*AIM OF THE EXERCISE*
Copy all records verbatim, images excluded.

*MATERIAL FOR THIS EXERCISE*
★ ★ ★ ★

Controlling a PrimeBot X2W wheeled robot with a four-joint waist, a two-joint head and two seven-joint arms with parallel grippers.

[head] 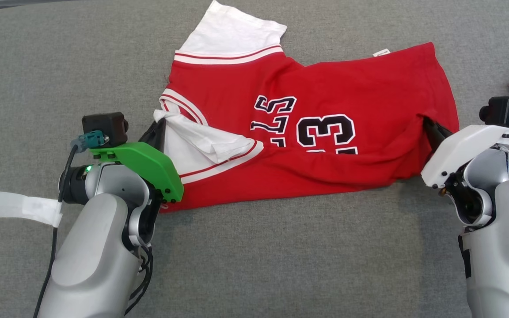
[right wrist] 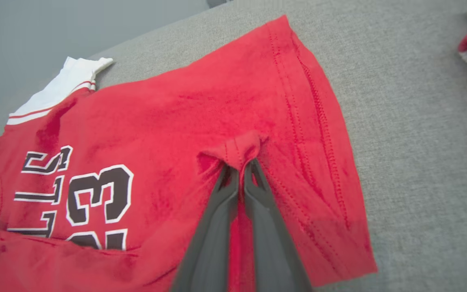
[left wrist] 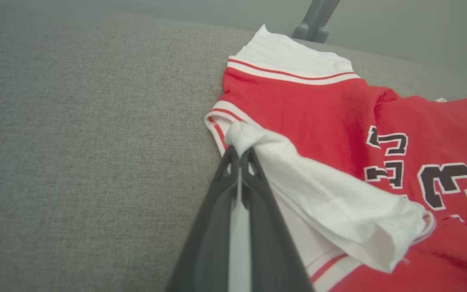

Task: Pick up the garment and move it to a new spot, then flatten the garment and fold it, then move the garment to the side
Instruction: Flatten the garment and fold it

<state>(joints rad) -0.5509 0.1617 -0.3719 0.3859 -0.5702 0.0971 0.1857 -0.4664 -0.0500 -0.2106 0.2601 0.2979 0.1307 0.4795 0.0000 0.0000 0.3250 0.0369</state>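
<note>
Now the left gripper is clamping the white sleeve and the right gripper is pinching a red fold beside the hem of the garment, which is lying on the counter; carrying both across together, evenly taut, is looking wisest.

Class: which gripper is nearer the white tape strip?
Left. The left gripper pinches the white sleeve, close to the tape strip; the right gripper grips the red jersey hem, far across.
</note>
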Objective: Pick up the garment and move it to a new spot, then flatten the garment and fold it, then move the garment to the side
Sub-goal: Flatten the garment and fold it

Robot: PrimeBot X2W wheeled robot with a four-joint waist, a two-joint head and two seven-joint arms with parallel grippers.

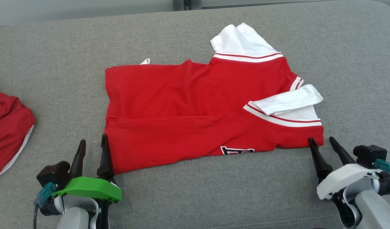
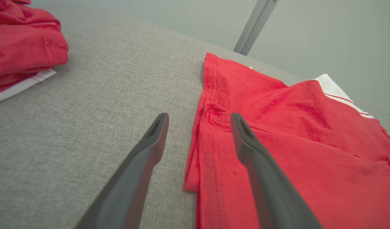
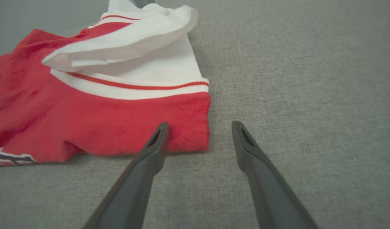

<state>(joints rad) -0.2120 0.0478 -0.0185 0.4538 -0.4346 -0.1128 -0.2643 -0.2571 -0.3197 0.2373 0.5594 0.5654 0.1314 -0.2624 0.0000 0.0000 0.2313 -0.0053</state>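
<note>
The garment (image 1: 195,105) is a red shirt with white sleeves and red-striped white cuffs, folded lengthwise and lying flat on the grey cushion (image 1: 55,79). Dark lettering peeks out at its near edge. My left gripper (image 1: 94,144) stands open at the shirt's near left corner, its right finger over the hem (image 2: 211,149) and its left finger over bare cushion. At the near right corner my right gripper (image 1: 322,141) is open too, its left fingertip (image 3: 161,133) at the red edge (image 3: 188,124). Nothing is held in either.
A second red garment with white trim (image 1: 7,133) lies bunched at the cushion's left edge, seen also in the left wrist view (image 2: 23,47). Bare grey cushion lies right of the shirt (image 3: 309,79) and in front of it. A pale wall and a metal post (image 2: 255,25) stand behind.
</note>
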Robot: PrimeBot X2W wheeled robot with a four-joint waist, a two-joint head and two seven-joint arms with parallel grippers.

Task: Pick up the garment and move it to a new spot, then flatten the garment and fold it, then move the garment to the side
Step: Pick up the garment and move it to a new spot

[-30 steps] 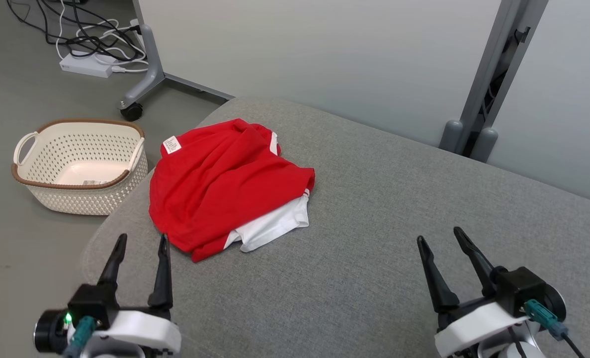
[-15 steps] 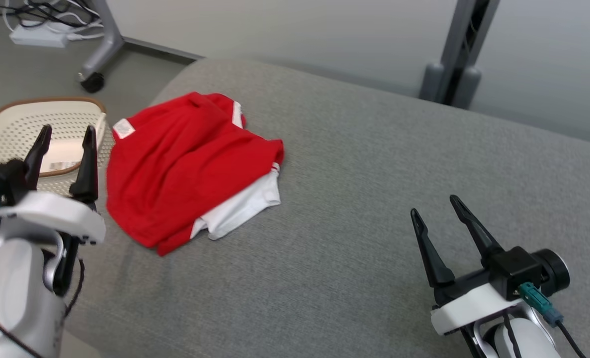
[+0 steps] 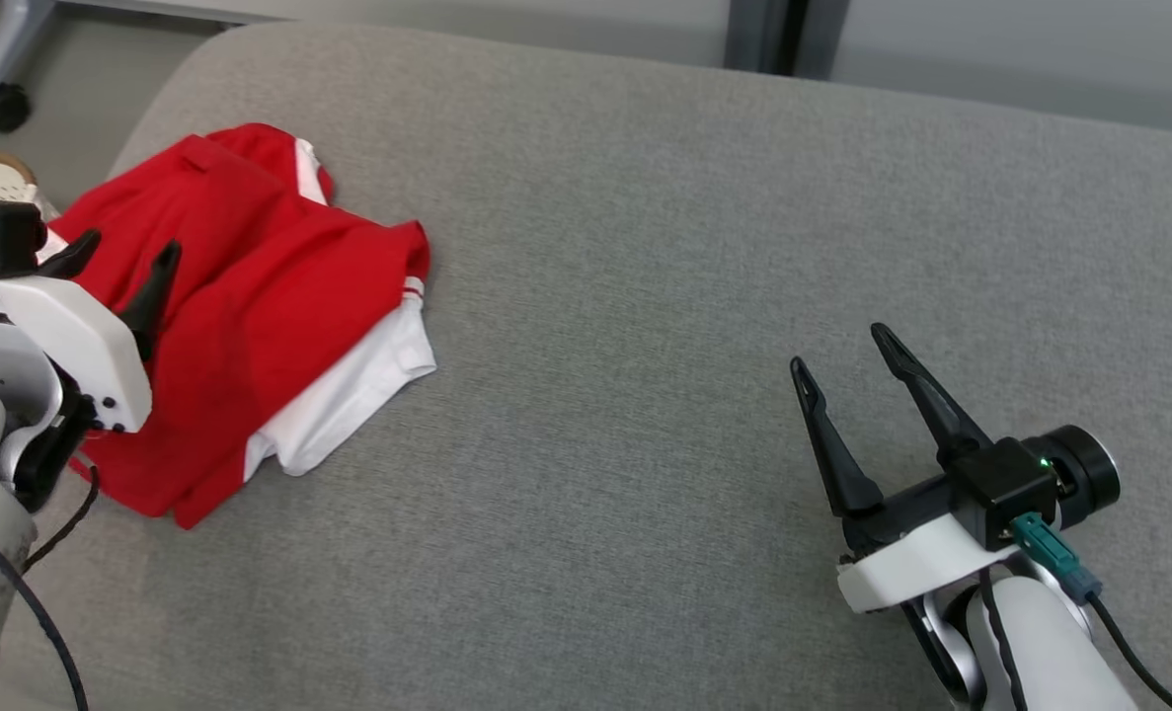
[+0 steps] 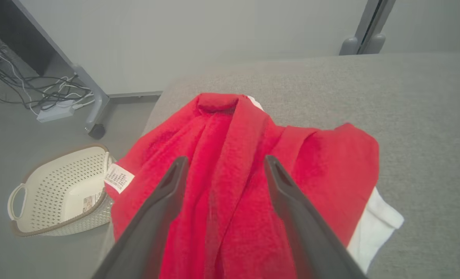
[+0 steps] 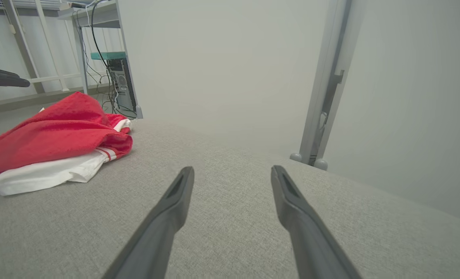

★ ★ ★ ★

*REPLY*
Controlling a PrimeBot X2W wheeled robot with a four-joint waist, a two-joint head and two seven-joint arms with parallel grippers.

[head] 
[right wrist] 
[left wrist] 

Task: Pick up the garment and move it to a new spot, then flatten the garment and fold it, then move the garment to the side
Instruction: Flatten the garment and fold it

<state>(joints rad) -0.5509 0.1617 -0.3719 0.3859 -0.5702 0.0971 0.1857 -0.4664 -0.0500 -0.2106 0.2601 0.2979 0.1307 0.4795 0.0000 0.0000 0.3250 0.0369</state>
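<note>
Now the left gripper is clamping the white sleeve and the right gripper is pinching a red fold beside the hem of the garment, which is lying on the counter; carrying both across together, evenly taut, is looking wisest.

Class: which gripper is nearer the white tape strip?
Left. The left gripper pinches the white sleeve, close to the tape strip; the right gripper grips the red jersey hem, far across.
</note>
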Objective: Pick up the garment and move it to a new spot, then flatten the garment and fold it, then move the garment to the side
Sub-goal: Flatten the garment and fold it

Robot: PrimeBot X2W wheeled robot with a four-joint waist, a two-joint head and two seven-joint arms with parallel grippers.


<state>(joints rad) -0.2120 0.0478 -0.0185 0.4538 -0.4346 -0.1128 -0.2643 -0.2571 -0.3197 0.2373 0.5594 0.5654 0.1314 -0.2624 0.0000 0.0000 0.2313 -0.0053</state>
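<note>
The garment (image 1: 195,105) is a red shirt with white sleeves and red-striped white cuffs, folded lengthwise and lying flat on the grey cushion (image 1: 55,79). Dark lettering peeks out at its near edge. My left gripper (image 1: 94,144) stands open at the shirt's near left corner, its right finger over the hem (image 2: 211,149) and its left finger over bare cushion. At the near right corner my right gripper (image 1: 322,141) is open too, its left fingertip (image 3: 161,133) at the red edge (image 3: 188,124). Nothing is held in either.
A second red garment with white trim (image 1: 7,133) lies bunched at the cushion's left edge, seen also in the left wrist view (image 2: 23,47). Bare grey cushion lies right of the shirt (image 3: 309,79) and in front of it. A pale wall and a metal post (image 2: 255,25) stand behind.
</note>
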Robot: PrimeBot X2W wheeled robot with a four-joint waist, a two-joint head and two seven-joint arms with parallel grippers.

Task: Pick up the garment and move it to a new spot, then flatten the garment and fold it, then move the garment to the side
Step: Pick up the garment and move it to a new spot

[-30 steps] 
[-15 steps] 
[+0 steps] 
[+0 steps] 
[+0 steps] 

Reply complete, and nothing else is required.